A carbon disulfide and/or a carbon oxysulfide formulation, and an additive
may be pumped down well 332, to portions 334 of formation 306. The carbon
disulfide and/or the carbon oxysulfide formulation traverses formation 306 and
reacts with one or more hydrocarbons to make a miscible oil mixture with the
carbon disulfide and/or carbon oxysulfide formulation, which aids in the
production
of oil and gas, and then the mixture may be produced to well 312 and to
production facilities 310, and then the carbon disulfide formulation and oil
and/or
gas may be separated. Carbon disulfide formulation may then be recycled and
reinjected into the formation or to another target formation.

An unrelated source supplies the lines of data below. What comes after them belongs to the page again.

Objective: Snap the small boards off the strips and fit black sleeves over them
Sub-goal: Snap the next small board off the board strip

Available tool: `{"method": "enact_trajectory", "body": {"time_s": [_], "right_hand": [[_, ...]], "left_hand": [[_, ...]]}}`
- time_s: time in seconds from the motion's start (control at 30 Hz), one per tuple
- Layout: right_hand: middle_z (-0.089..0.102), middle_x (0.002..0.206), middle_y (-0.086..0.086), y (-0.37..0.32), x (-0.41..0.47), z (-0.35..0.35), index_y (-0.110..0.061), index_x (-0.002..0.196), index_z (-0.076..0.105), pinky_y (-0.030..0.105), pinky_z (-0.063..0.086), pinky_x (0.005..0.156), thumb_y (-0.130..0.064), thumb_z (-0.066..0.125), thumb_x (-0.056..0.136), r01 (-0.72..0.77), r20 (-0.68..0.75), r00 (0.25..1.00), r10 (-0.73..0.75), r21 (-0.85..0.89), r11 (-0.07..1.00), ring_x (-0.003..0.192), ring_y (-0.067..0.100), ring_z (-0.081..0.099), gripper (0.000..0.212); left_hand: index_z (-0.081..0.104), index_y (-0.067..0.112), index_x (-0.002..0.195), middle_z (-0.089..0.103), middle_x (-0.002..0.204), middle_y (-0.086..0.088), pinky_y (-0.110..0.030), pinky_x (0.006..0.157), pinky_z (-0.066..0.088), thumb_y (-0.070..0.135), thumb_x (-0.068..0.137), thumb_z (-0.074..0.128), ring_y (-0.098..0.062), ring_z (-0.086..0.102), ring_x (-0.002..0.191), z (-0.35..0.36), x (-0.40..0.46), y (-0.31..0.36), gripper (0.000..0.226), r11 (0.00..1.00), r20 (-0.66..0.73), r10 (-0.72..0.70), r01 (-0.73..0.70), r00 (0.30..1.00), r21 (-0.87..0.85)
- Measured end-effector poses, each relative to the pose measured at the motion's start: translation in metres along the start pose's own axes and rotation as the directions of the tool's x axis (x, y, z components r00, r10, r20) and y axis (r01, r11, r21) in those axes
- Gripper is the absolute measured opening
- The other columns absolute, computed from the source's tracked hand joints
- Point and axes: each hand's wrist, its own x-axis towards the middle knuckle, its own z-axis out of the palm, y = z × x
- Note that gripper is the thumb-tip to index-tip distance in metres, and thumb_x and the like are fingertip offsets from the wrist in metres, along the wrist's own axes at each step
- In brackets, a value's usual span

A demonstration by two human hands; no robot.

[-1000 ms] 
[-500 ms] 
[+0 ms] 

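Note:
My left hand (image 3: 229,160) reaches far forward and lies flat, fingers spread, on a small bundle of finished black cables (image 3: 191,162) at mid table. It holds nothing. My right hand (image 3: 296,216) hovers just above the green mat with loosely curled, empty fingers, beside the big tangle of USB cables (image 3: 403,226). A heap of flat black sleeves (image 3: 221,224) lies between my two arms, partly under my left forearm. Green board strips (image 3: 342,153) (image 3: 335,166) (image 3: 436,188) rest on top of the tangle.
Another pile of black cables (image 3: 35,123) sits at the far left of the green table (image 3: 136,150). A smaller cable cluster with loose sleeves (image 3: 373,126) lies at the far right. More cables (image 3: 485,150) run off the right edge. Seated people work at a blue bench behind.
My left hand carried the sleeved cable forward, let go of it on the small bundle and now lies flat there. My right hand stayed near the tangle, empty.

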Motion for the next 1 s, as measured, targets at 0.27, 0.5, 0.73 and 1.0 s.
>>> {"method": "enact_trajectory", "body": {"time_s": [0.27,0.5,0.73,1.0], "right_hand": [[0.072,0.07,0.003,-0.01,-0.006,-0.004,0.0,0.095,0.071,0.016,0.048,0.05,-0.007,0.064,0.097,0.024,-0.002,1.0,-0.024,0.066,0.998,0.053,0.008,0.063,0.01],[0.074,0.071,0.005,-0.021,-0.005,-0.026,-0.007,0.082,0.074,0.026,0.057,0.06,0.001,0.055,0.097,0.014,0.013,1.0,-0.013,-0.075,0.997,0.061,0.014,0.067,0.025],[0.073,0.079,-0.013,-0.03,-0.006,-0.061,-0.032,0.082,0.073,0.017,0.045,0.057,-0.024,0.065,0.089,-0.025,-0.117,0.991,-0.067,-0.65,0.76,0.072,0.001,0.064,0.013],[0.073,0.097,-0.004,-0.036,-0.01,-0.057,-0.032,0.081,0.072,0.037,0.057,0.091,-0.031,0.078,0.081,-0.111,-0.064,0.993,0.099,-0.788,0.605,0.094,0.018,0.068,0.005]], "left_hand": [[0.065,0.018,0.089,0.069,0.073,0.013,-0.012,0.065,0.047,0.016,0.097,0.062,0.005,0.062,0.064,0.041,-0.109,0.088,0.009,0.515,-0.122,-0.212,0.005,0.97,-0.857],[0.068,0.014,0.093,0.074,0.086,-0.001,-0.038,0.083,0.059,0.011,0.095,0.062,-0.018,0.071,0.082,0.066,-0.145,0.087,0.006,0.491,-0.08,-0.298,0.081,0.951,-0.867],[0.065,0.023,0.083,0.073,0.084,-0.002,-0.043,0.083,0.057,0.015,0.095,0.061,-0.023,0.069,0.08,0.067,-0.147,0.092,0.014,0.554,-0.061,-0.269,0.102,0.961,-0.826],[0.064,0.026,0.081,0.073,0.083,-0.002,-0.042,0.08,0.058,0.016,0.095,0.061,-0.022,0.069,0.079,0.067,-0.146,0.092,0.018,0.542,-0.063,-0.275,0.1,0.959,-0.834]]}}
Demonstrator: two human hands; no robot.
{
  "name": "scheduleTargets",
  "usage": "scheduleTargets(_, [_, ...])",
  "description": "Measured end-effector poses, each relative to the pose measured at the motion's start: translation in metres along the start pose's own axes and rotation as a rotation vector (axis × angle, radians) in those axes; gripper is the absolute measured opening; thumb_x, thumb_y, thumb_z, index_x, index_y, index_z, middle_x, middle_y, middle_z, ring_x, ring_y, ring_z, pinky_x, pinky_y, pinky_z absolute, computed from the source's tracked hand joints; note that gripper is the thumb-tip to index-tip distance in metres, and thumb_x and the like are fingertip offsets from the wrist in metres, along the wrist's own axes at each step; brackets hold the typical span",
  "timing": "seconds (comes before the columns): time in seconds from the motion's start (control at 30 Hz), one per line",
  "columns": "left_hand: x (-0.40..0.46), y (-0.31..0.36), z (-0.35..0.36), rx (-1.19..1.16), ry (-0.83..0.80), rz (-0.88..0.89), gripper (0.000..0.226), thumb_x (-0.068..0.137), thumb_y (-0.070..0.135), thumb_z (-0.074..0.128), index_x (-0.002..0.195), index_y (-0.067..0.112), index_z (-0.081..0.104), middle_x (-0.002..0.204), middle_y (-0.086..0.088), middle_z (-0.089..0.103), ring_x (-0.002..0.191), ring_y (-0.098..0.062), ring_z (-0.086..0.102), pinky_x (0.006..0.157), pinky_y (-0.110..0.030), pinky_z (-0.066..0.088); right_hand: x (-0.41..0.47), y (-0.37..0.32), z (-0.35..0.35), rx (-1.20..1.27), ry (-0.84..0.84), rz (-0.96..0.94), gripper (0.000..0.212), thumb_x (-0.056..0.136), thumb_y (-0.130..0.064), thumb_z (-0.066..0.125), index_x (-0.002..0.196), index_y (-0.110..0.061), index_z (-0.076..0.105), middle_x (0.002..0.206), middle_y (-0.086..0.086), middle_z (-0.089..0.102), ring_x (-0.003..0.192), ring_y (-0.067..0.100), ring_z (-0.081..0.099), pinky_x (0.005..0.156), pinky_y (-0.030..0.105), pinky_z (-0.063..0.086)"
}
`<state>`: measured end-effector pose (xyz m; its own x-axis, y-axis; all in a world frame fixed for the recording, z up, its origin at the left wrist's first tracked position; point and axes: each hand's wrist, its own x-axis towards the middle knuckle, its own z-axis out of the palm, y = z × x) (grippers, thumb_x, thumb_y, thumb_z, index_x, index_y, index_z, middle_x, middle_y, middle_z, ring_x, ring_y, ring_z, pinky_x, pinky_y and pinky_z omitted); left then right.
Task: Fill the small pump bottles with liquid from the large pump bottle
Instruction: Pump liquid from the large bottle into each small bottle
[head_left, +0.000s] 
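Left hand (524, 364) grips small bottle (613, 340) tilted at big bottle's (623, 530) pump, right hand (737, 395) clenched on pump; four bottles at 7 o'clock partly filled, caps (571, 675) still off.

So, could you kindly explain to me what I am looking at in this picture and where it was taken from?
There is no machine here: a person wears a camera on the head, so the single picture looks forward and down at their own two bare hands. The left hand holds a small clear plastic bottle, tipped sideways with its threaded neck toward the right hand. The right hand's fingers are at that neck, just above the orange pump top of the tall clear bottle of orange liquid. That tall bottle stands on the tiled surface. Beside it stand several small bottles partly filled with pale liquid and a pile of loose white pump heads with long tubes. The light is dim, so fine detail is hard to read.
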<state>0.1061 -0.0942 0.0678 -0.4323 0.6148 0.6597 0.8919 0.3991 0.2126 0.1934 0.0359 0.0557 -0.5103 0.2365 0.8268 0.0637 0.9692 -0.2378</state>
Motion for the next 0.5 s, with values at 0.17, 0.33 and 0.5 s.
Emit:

In some embodiments, carbon disulfide formulation or carbon disulfide
formulation mixed with other components may be miscible in oil and/or gas in
formation 306.
In some embodiments, carbon disulfide formulation or carbon disulfide
formulation mixed with other components may be mixed in with oil and/or gas in
formation 306 to form a miscible mixture. The mixture may then be produced to
well 312, then separated.
In some embodiments, carbon disulfide formulation or carbon disulfide
formulation mixed with other components may not mix in with oil and/or gas in
formation 306, so that carbon disulfide formulation or carbon disulfide
formulation
mixed with other components travels as a plug across formation 306 to force
oil
and/or gas to well 312. In some embodiments, a quantity of carbon disulfide
formulation or carbon disulfide formulation mixed with other components may be
injected into well 332, followed by another component to force carbon
disulfide
formulation or carbon disulfide formulation mixed with other components across
formation 306, for example air; water in gas or liquid form; water mixed with
one or
more salts, polymers, and/or surfactants; carbon dioxide; other gases; other
liquids; and/or mixtures thereof.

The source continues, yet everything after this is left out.